**WHAT THE TASK REQUIRES:** The lines to repeat are those below from the one containing "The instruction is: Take" down to the one containing "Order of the", both included; reproduce them exactly and nothing else.

**SOURCE DATA:**
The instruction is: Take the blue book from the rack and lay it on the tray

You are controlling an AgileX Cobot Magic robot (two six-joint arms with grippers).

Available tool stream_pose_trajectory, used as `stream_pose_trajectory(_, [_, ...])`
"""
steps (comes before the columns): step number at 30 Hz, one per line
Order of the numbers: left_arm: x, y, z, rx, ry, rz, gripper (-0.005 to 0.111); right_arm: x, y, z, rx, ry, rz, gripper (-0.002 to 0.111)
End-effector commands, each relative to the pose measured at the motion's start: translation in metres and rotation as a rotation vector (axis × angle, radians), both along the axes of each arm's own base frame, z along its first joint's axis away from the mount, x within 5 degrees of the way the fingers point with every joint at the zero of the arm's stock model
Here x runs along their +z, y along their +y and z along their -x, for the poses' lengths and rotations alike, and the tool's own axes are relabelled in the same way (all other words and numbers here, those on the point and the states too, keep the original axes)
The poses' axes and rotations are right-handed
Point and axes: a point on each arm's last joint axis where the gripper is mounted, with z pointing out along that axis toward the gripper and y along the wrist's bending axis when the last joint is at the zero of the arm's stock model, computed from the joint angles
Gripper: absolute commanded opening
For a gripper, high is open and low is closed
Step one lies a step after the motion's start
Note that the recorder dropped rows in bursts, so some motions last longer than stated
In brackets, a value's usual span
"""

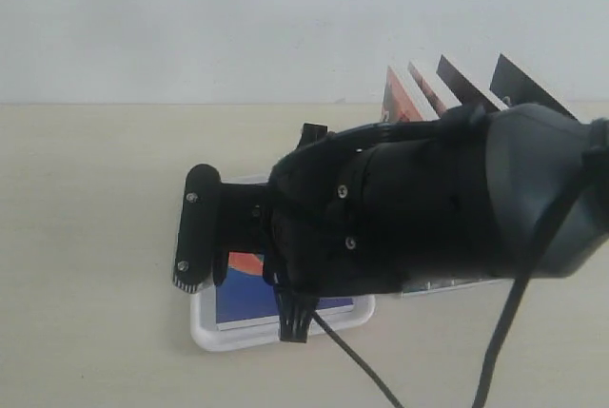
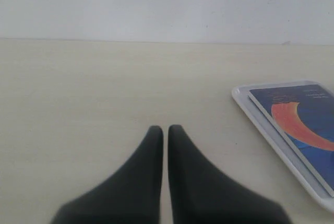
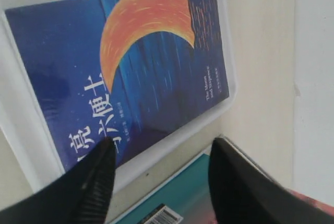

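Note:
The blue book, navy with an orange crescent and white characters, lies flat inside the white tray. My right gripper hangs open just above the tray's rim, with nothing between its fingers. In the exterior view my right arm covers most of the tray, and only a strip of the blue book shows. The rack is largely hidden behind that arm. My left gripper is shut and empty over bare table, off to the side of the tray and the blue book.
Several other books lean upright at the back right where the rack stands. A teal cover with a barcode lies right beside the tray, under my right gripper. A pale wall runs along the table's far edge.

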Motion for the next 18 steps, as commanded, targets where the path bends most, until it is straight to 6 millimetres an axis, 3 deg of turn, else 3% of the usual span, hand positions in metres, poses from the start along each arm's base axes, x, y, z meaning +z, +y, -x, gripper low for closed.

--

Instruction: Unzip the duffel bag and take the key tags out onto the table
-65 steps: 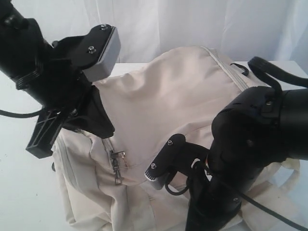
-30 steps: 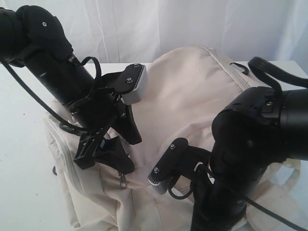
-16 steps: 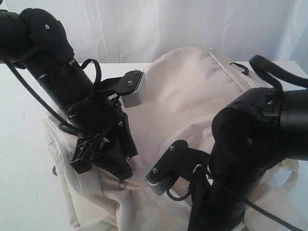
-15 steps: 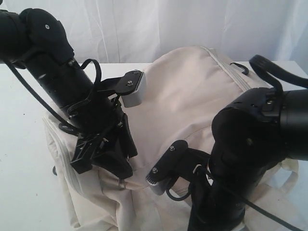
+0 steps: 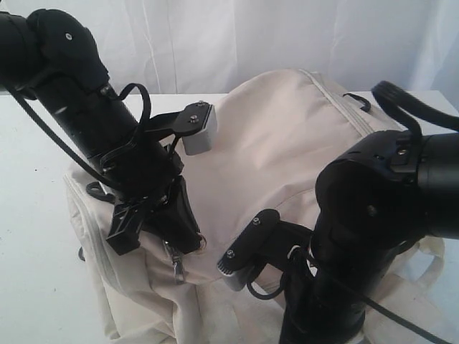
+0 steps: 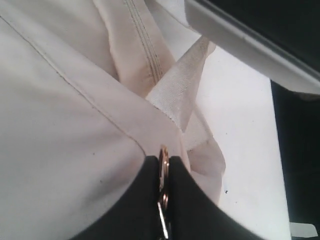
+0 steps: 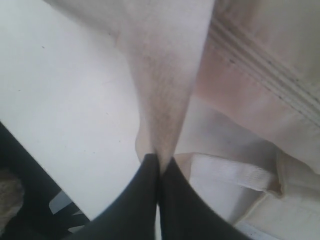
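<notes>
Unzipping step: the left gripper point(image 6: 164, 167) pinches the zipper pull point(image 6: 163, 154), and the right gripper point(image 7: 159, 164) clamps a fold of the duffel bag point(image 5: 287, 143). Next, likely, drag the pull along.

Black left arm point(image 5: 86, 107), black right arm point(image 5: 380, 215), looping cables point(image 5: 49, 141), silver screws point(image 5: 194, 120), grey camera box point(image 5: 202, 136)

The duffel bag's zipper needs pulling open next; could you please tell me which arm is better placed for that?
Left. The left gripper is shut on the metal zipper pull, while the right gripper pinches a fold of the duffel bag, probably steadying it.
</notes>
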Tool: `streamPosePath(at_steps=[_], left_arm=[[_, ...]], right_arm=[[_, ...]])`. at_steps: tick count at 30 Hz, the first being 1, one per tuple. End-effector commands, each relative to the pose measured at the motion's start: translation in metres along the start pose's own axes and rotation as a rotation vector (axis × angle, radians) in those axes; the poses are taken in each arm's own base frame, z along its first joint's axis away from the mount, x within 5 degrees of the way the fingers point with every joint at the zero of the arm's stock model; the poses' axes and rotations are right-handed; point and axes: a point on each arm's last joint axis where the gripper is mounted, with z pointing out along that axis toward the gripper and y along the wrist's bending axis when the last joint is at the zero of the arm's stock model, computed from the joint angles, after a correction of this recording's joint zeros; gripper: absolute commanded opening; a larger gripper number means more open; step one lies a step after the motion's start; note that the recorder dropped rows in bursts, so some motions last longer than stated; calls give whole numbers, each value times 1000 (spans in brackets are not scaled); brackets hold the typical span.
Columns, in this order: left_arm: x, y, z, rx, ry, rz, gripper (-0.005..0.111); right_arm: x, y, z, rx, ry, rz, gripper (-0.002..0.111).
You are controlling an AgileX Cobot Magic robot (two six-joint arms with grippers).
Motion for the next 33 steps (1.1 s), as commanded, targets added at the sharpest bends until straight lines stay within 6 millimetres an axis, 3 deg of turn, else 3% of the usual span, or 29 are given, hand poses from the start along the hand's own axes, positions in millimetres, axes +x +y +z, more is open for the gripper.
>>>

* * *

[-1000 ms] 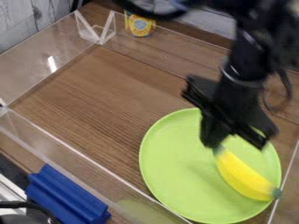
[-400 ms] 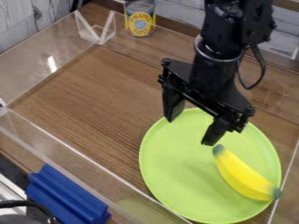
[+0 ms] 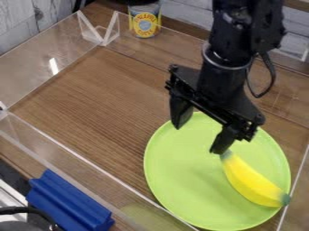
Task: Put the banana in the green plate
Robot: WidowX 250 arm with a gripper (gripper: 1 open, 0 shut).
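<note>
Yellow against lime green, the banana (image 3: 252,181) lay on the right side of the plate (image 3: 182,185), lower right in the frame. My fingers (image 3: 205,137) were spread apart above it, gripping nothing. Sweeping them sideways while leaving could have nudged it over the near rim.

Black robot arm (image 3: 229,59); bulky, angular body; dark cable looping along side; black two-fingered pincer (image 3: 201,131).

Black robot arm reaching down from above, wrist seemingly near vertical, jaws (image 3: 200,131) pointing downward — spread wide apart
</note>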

**ANSWER TO THE EXERCISE:**
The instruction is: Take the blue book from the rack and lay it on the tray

You are controlling an AgileX Cobot Magic robot (two six-joint arms with grippers).

Available tool stream_pose_trajectory, used as `stream_pose_trajectory(_, [_, ...])`
"""
steps (comes before the columns): step number at 30 Hz, one per line
Order of the numbers: left_arm: x, y, z, rx, ry, rz, gripper (-0.005 to 0.111); right_arm: x, y, z, rx, ry, rz, gripper (-0.002 to 0.111)

No further answer is required.